**Exercise details**
Repeat exactly the lines of the entries below from the one with "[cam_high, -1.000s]" through the one with "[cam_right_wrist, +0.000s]", both ends included, and nothing else.

**Data listing**

**********

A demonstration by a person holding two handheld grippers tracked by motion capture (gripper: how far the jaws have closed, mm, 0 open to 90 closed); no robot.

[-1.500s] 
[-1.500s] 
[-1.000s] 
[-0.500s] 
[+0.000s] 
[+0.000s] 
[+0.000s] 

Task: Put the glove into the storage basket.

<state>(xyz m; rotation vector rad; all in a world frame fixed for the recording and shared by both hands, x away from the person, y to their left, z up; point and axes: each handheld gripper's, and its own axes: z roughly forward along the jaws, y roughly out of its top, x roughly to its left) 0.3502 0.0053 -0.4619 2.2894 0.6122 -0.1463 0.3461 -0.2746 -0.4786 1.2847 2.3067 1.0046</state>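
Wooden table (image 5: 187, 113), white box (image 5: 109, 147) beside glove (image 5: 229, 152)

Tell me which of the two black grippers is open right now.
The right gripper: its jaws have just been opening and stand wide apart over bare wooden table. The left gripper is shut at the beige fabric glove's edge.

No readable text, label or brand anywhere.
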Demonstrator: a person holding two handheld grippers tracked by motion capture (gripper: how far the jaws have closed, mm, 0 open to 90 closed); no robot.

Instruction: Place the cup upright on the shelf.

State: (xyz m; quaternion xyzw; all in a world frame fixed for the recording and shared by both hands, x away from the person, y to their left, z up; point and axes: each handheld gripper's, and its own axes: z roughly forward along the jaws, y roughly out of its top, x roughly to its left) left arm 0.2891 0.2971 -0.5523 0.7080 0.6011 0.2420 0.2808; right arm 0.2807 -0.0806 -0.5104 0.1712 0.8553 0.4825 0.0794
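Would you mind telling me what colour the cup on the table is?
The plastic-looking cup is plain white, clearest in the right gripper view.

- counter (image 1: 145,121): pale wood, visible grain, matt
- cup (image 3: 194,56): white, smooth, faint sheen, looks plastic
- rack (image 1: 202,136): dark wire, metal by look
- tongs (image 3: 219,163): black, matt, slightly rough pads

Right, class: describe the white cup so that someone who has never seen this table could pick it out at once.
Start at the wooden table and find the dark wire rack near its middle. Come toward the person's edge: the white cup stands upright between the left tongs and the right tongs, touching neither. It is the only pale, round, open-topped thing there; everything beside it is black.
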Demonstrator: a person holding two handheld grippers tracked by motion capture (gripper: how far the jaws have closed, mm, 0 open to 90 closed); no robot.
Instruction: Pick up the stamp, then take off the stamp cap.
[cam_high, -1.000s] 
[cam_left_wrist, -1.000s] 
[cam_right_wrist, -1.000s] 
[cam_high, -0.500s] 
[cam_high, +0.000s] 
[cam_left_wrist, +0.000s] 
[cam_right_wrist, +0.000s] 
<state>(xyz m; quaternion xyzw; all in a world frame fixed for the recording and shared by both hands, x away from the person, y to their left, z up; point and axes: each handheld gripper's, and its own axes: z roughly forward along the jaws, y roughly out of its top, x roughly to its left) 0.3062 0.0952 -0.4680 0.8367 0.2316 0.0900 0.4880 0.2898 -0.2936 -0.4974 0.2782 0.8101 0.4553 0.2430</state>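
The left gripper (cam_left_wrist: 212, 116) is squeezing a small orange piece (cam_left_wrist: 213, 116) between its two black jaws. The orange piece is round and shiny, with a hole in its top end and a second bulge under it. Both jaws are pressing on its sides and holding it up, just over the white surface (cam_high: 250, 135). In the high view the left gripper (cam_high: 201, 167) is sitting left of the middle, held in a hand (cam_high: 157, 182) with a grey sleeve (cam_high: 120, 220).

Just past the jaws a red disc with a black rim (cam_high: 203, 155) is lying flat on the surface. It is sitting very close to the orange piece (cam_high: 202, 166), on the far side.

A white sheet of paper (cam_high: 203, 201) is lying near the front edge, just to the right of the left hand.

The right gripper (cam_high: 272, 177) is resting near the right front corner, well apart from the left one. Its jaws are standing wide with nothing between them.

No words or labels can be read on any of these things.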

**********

**Solution to the problem**
[cam_high, -1.000s] 
[cam_left_wrist, -1.000s] 
[cam_right_wrist, -1.000s] 
[cam_high, -0.500s] 
[cam_high, +0.000s] 
[cam_left_wrist, +0.000s] 
[cam_right_wrist, +0.000s] 

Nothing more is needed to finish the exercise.